Thread: mutibyte aware functions
I have made lpad/rpad/btrim/ltrim/rtirm/translate functions multibyte aware. I think we could mark following item as "done". * Make functions more multi-byte aware, e.g. trim() Anything I forgot to make multibyte aware? -- Tatsuo Ishii
> I have made lpad/rpad/btrim/ltrim/rtirm/translate functions multibyte > aware. I think we could mark following item as "done". > > * Make functions more multi-byte aware, e.g. trim() Done. -- Bruce Momjian | http://candle.pha.pa.us pgman@candle.pha.pa.us | (610) 853-3000+ If your life is a hard drive, | 830 Blythe Avenue + Christ can be your backup. | Drexel Hill, Pennsylvania19026
Hello, I have set up a UNICODE database in PostgreSQL 7.1.2 and use psql for querying (\ENCODING > UNICODE). To perform tests, I downloaded code charts from http://www.unicode.org/charts/ 1) UTF-8 http://www.postgresql.org/idocs/index.php?app-psql.html explains "Anything contained in single quotes is furthermore subject to C-like substitutions for \n (new line), \t (tab), \digits, \0digits, and \0xdigits (the character with the given decimal, octal, or hexadecimal code)." To start, I would like to store/display a simple 'A' letter in psql, number 0041, with the following queries: > 'INSERT INTO TABLE table_name VALUES (column-name) VALUES ( ' \0041' ); and then SELECT * FROM table_name. It does not work. > Or simply SELECT '\0041'; which does not return 'A'. Do I miss something? 2) Japanese coding Do you recommend EUC_JP or UNICODE for storing Japanese text in PostgreSQL? This is for use in PHP (both for input and display, no recode needed). 3) Is there a way to query available encodings in PostgreSQL for display in pgAdmin. Is it a planned feature in PostgreSQL 7.2? This would be nice if it existed. Example: function pg_available_encodings -> SQL-ASCII;UNICODE;EUC-JP etc... Thank you in advance, Jean-Michel POURE pgAdmin Team http://pgadmin.postgresql.org
> 1) UTF-8 > http://www.postgresql.org/idocs/index.php?app-psql.html explains > "Anything contained in single quotes is furthermore subject to C-like > substitutions for \n (new line), \t (tab), \digits, \0digits, and \0xdigits > (the character with the given decimal, octal, or hexadecimal code)." > > To start, I would like to store/display a simple 'A' letter in psql, number > 0041, with the following queries: > > > 'INSERT INTO TABLE table_name VALUES (column-name) VALUES ( ' \0041' ); > and then SELECT * FROM table_name.
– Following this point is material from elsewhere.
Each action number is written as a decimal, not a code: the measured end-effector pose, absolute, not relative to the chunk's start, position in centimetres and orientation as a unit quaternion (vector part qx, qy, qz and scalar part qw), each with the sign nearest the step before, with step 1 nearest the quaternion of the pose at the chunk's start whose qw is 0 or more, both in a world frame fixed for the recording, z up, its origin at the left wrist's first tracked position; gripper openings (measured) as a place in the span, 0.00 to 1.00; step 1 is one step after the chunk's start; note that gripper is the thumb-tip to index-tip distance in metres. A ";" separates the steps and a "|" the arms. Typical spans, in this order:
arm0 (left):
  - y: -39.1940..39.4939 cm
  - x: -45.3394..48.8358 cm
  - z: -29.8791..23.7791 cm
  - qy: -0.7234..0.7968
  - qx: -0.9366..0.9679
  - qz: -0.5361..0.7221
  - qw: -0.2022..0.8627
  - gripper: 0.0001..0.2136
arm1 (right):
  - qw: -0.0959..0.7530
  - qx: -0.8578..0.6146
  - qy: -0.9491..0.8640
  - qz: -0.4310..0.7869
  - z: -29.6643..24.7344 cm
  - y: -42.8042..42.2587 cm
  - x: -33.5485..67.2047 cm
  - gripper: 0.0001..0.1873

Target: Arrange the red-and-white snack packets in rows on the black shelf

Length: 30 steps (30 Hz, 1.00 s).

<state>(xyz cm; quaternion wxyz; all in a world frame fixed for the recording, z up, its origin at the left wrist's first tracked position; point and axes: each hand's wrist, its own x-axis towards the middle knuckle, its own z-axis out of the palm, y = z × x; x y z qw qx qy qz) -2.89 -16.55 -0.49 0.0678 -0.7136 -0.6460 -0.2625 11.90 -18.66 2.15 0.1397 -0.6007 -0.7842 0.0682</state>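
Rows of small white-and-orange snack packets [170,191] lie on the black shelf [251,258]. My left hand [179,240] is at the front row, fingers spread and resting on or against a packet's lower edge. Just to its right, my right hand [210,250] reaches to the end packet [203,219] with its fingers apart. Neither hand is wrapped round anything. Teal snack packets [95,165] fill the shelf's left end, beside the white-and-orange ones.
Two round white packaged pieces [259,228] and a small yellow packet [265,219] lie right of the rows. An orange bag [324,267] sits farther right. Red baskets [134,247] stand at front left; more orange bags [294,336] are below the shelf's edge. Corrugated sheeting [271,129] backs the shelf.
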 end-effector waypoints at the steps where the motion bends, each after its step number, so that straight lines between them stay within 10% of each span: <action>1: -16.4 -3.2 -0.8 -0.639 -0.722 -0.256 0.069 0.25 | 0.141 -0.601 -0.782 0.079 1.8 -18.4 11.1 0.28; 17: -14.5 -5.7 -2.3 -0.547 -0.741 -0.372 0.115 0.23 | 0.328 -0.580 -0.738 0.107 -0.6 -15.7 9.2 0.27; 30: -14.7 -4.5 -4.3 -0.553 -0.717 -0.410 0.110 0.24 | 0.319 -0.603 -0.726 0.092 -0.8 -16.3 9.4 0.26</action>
It does not work. > > Or simply SELECT '\0041'; which does not return 'A'. Try: INSERT INTO TABLE table_name VALUES (column-name) VALUES ( ' \101' ); I don't know why the docs claim so, '\OCTAL_NUMBER' seems to work anyway. BTW, 'A' is not 041 in octal, it is 101. > 2) Japanese coding > Do you recommend EUC_JP or UNICODE for storing Japanese text in PostgreSQL? > This is for use in PHP (both for input and display, no recode needed). If you are going to use Japanese only, EUC_JP will take less storage space. So, in general EUC_JP is recommended. > 3) Is there a way to query available encodings in PostgreSQL for display in > pgAdmin. > Is it a planned feature in PostgreSQL 7.2? This would be nice if it existed. > Example: function pg_available_encodings -> SQL-ASCII;UNICODE;EUC-JP etc... Currently no. But it would be easy to implement such a function. What comes in mind is: pg_available_encodings([INTEGER how]) RETURNS setof TEXT where how is 0(or omitted): returns all available encodings 1: returns encodings in backend 2: returns encodings in frontend Comments? -- Tatsuo Ishii
----- Original Message ----- From: Tatsuo Ishii <t-ishii@sra.co.jp> Sent: Sunday, September 23, 2001 7:58 PM > > 3) Is there a way to query available encodings in PostgreSQL for display in > > pgAdmin. > > Is it a planned feature in PostgreSQL 7.2? This would be nice if it existed. > > Example: function pg_available_encodings -> SQL-ASCII;UNICODE;EUC-JP etc... > > Currently no. But it would be easy to implement such a function. What > comes in mind is: > > pg_available_encodings([INTEGER how]) RETURNS setof TEXT > > where how is > > 0(or omitted): returns all available encodings > 1: returns encodings in backend > 2: returns encodings in frontend > > Comments? 3: returns encodings of both backend and frontend Why both? To compare and match upon the need. If by 0 (ALL) you meant the same, then please ignore my comment. My question is now how many BE's/FE's would you return encodings for? S.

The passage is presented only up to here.